SMARTER SNACKS? SORTED!
It was a combination of chronic health problems in her early 20s (principally hormonal imbalances and a candida infection) with disquiet about the way animals are farmed for food that prompted Jenna Barclay, 25, to ‘clean up’ her diet. ‘I had tried conventional medicine for two years and nothing worked. So I gradually cut out dairy, sugar and gluten, as well as animal protein, and all my problems vanished.’

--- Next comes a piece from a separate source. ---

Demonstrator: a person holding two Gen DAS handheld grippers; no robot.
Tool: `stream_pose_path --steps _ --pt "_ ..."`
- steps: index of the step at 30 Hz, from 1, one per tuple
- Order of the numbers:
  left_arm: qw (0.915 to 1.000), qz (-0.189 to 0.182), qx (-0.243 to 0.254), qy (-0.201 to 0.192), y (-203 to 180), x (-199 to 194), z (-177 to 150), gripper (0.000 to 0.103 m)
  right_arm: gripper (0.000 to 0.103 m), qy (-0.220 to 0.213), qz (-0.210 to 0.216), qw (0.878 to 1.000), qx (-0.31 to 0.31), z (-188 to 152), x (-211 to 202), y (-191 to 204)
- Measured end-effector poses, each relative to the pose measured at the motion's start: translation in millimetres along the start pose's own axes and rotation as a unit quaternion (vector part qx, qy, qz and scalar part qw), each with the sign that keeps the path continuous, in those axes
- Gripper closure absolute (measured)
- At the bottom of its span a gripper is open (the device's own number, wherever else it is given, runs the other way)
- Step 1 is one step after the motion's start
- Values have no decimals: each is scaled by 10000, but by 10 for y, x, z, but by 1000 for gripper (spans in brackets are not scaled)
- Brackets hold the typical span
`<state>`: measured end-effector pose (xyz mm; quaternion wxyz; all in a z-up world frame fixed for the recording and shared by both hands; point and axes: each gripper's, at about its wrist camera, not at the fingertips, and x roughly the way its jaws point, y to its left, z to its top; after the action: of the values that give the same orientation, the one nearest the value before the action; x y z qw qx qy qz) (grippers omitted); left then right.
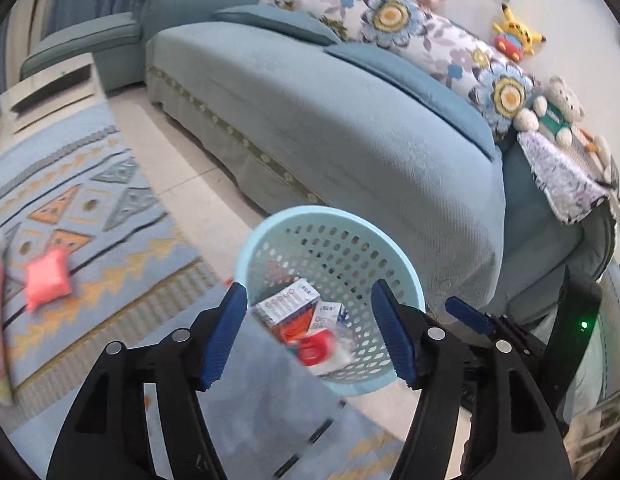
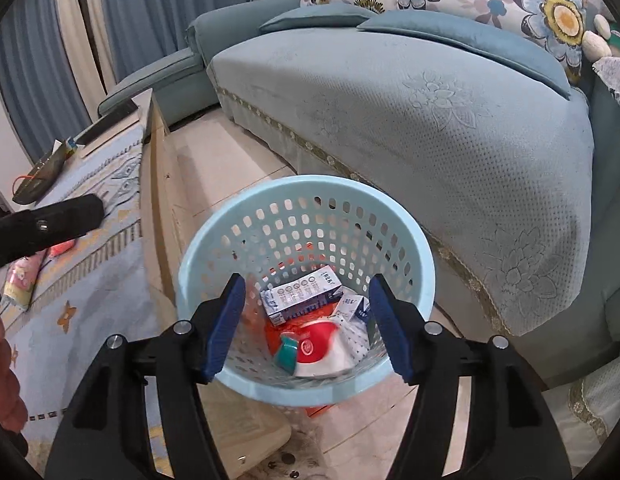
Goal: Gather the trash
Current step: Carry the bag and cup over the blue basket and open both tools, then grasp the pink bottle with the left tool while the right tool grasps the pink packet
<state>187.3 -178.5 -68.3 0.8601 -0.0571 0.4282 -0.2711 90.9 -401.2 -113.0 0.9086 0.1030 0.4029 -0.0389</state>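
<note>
Floor by sofa (image 2: 430, 128) | basket (image 2: 206, 248) holds trash (image 2: 302, 292) below both jaws, apart, empty

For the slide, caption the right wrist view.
Open right claw above a blue basket holding cartons and wrappers beside the sofa.

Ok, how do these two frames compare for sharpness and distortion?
Left wrist view: motion-blurred, worst on the rug and the trash in the basket; fisheye bends the sofa. Right wrist view: sharper, the carton print nearly legible, same fisheye curve and dark corners.
</note>
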Motion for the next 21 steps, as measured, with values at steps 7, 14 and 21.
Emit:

On top of her full-time job with Tamara Mellon, co-founder of Jimmy Choo, Jenna completed an intensive course in nutrition. And over the past three years, she has abandoned her career in fashion to follow her passion for promoting healthy eating: ‘I like fresh, colourful, delicious food so I never feel deprived. The jackpot is to discover foods that you love and make you thrive.’ Two years ago, Jenna launched upcakes.co.uk, a website selling ‘sweet treats’, free from wheat, sugar, dairy and eggs. Almond and apricot SportsBites (see right) are chock-full of protein and omega-3 fats and were designed to help fuel last year’s wounded ex-servicemen’s skiing expedition to the North Pole supported by Prince Harry; they’re great as snacks and for children’s lunch boxes. I’m addicted to brownie-like ChocBites, made with raw chocolate, whole grain spelt and soya.

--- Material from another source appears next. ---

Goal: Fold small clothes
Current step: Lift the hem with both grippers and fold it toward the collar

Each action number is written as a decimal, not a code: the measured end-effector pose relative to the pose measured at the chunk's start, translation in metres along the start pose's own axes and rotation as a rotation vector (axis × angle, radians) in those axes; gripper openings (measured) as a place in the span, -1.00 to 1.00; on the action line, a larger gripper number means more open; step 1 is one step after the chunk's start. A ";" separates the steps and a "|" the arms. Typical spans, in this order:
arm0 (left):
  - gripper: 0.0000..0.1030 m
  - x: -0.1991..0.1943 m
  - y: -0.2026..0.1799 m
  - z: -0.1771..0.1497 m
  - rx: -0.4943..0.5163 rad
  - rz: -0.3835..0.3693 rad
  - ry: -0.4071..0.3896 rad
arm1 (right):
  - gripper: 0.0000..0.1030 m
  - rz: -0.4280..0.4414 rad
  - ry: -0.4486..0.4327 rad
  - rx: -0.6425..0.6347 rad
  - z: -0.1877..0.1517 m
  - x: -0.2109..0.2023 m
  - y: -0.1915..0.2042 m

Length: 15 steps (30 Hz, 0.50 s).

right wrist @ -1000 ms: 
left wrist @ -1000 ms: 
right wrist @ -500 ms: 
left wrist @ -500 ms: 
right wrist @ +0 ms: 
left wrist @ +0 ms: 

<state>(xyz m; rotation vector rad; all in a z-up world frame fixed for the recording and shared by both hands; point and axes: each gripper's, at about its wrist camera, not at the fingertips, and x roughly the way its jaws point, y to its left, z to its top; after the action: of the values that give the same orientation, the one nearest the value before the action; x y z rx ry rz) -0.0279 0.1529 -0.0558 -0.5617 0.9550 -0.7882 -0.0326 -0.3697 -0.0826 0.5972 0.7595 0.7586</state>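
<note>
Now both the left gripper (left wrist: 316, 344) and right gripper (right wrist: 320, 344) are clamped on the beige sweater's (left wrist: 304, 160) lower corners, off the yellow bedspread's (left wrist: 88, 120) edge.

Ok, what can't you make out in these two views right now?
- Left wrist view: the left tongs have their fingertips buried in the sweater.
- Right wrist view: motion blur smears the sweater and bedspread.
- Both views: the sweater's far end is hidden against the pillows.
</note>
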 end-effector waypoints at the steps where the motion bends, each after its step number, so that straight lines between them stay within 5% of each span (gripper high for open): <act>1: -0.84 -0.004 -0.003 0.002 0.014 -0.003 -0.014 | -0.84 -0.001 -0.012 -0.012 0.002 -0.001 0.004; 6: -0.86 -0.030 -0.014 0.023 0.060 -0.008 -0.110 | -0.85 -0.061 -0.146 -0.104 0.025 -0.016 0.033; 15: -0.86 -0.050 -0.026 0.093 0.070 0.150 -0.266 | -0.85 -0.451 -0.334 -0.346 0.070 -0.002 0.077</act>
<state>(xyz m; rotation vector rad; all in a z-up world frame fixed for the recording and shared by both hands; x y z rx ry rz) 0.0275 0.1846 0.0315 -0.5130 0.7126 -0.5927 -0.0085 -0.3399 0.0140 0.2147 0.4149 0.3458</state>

Now Jenna has launched a sister website, foodstolove.co.uk, which offers a concise range of allergen-free staples, from almond milk and gluten-free flour to hempseed oil and a natural sweetener. ‘I sample everything with my family and friends so I know Foods to Love offers the very best in each category,’ she says. As well as Upcakes treats, there are others such as crunchy Kale Chips (seasoned and dried curly kale leaves), additive-free popcorn, plus coconut water, her latest ‘buzz product’ which she calls ‘nature’s Lucozade, because it contains the same electrolytes as your blood, so it’s easily assimilated and a great alkaliser, replacing minerals including potassium, magnesium and sodium that are depleted by modern life.’ Jenna shares her recipes on the site, and also blogs regularly about nutrition.
makes 16 pieces
180g raw almonds
260g dried apricots
2 tbsp shelled hemp seeds
1½ tbsp coconut oil
6-10 drops vanilla essence
Put the almonds and apricots through a processor until the mixture starts to form a paste. Add the remaining ingredients. Divide into 16 and roll into balls. Freeze for at least 15 minutes, then refrigerate; they will last up to six weeks.
APP OF THE WEEK
Well Being Self-Reflexology
This app by practitioner Anna Walsh (annaw.co.uk) shows you how you can treat yourself with reflexology, a complementary therapy which is now used in some hospitals. Reflexology posits that areas of the feet and hands correspond with parts of the body and brain, and that applying pressure to these areas improves functioning. This app provides six step-by-step sessions – including Stress Relief, Energised Day and Weight Loss – with mini-maps of the reflexology points and video demos. Anna’s tip for relieving tension by pressing and holding the pad of each fingertip in turn was very effective. £1.99, from the Apple App Store.